Even though AI-generated images have already reached an impressive level of realism, the suitability of AI-generated images for constructing fair lineups remains uncertain due to subtle yet potentially noticeable deviations from real faces, such as variations in skin and hair texture, hyper-realistic exaggerations of details and atypical facial asymmetries. If eyewitnesses notice these peculiarities, the real photograph of the suspect may stand out among the AI-generated filler images, thereby provoking a biased selection of the suspect. To test whether this is the case, we used a multinomial processing tree model18. Multinomial processing tree models are prevalent in memory research to separate memory and guessing processes1923. In the present application, the two-high threshold (2-HT) eyewitness identification model13,24 was used to measure the biased selection of the suspect directly from eyewitness decisions. This measurement model serves to estimate the probabilities of four processes, two memory-based processes—culprit-presence detection, culprit-absence detection—and two non-memory-based processes—guessing-based selection and, most importantly here, biased suspect selection.

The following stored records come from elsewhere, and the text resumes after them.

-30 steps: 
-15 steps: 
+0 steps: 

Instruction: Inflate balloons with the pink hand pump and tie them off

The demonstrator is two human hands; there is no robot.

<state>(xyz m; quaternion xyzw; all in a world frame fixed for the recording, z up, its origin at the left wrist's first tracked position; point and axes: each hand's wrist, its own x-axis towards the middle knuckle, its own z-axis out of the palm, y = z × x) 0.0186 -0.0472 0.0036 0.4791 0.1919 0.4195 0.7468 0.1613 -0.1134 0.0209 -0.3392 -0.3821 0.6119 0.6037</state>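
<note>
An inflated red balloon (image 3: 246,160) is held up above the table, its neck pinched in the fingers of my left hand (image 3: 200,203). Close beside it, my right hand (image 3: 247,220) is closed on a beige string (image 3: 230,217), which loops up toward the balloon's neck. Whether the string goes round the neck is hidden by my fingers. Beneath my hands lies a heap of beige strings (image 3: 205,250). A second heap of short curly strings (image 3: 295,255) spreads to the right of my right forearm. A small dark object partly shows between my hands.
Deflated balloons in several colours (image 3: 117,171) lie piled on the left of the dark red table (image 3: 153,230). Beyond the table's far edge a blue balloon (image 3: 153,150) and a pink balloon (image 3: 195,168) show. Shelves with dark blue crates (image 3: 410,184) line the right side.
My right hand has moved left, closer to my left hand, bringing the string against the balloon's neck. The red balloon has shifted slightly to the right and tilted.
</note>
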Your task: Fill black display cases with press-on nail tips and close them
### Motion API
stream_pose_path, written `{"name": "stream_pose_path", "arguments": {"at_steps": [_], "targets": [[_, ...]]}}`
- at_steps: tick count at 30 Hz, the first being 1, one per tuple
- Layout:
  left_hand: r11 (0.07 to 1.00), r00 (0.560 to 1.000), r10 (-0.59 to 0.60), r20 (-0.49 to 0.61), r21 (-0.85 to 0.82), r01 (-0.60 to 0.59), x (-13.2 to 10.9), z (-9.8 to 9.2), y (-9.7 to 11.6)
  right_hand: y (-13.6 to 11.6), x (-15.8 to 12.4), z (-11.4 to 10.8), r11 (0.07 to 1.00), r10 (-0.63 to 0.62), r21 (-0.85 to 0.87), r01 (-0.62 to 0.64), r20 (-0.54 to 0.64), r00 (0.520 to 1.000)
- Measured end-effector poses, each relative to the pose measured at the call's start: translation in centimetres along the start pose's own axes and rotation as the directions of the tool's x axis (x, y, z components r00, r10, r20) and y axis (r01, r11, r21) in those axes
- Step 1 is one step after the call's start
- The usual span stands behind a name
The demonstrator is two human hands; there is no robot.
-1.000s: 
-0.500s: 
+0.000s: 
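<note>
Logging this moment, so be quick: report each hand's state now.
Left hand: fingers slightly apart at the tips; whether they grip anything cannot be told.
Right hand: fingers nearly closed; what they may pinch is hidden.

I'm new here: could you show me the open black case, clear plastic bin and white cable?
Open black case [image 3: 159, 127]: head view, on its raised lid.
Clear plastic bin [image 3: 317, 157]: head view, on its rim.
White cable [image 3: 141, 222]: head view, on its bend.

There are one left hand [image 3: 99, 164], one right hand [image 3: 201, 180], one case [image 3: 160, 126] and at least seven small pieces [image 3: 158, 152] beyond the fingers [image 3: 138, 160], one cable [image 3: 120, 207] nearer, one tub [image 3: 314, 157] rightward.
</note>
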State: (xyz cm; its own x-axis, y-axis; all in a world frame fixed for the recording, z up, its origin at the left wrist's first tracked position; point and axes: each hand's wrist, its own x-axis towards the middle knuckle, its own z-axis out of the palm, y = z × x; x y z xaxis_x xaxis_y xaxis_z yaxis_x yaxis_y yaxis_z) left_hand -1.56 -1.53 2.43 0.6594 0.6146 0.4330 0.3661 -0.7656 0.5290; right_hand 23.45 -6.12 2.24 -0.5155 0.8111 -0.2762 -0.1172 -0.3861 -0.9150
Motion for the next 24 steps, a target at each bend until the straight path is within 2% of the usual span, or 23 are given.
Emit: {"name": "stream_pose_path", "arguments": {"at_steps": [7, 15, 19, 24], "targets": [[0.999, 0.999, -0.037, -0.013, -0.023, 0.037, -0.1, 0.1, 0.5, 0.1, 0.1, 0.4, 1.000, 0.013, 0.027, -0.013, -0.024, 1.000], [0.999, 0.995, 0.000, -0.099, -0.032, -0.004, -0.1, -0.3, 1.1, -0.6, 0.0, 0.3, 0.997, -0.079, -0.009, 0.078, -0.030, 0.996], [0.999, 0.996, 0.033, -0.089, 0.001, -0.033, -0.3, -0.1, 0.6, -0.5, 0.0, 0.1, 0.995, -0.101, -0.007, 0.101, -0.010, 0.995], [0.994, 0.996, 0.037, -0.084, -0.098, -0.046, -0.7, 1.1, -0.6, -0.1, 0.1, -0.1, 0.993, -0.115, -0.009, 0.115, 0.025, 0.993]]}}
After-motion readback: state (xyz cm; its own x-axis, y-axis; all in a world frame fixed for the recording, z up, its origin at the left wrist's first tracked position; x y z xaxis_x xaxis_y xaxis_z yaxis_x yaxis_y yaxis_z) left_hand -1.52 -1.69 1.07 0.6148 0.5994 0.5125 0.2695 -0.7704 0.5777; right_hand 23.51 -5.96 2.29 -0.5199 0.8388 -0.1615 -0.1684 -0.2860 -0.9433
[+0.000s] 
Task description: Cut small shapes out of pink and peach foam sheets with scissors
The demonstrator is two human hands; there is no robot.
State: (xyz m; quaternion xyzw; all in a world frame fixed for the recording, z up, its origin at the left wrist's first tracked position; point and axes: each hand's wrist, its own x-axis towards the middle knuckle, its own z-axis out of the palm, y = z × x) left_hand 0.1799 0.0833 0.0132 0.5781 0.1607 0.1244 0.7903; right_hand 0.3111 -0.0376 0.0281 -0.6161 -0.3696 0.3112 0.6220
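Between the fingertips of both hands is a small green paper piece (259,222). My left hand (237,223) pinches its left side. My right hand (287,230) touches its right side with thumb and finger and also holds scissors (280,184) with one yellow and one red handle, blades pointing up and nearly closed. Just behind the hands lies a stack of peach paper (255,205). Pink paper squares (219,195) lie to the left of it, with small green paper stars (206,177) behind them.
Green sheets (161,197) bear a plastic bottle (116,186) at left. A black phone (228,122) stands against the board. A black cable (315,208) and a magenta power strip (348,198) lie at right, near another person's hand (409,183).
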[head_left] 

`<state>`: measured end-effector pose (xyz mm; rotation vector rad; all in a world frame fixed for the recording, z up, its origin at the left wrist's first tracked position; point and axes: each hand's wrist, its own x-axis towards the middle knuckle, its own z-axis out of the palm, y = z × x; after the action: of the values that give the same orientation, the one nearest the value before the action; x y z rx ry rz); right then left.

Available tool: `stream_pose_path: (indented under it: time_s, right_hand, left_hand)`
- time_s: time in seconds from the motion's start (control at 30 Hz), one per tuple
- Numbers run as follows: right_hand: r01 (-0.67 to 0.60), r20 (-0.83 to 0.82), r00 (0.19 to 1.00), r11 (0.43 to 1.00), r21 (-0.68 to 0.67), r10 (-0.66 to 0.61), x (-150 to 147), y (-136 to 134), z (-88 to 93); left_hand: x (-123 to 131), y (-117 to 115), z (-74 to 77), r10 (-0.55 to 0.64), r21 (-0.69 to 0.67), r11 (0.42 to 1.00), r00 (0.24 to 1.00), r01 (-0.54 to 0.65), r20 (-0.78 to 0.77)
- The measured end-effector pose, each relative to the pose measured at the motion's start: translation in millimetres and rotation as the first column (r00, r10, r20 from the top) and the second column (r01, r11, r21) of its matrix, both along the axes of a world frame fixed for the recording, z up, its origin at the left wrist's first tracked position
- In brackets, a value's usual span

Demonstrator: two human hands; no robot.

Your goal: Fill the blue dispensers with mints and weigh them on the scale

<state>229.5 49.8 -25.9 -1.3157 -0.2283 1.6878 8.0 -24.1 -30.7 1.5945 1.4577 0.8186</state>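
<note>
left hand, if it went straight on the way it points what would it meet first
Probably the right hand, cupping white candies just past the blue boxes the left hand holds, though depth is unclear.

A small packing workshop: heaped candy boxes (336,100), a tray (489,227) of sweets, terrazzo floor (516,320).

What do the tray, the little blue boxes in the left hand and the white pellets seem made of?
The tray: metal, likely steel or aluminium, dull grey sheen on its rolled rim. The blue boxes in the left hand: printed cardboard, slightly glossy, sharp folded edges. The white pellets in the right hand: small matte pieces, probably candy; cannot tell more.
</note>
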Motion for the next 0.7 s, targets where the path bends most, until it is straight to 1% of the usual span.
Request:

To achieve this, the model utilizes all of the response categories that are observed in lineups: correct culprit identifications, false identifications of innocent suspects, false and correct rejections as well as filler identifications in culprit-present and culprit-absent lineups. The model is illustrated in Fig. 1.

Figure 1.

Figure 1

The 2-HT eyewitness identification model illustrated in the form of processing trees. The rounded rectangles on the left side represent the stimuli that are presented: culprit-present lineups (upper tree) and culprit-absent lineups (lower tree). The rectangles on the right side represent the different categories of responses that can be observed in these lineups. The letters along the branches represent the probabilities of the postulated latent processes (dP: culprit-presence detection; b: biased suspect selection; g: guessing-based selection among the lineup members; dA: culprit-absence detection). The sampling probability of randomly selecting the suspect among the lineup members in case of guessing is given by the reciprocal of n, where n refers to the lineup size.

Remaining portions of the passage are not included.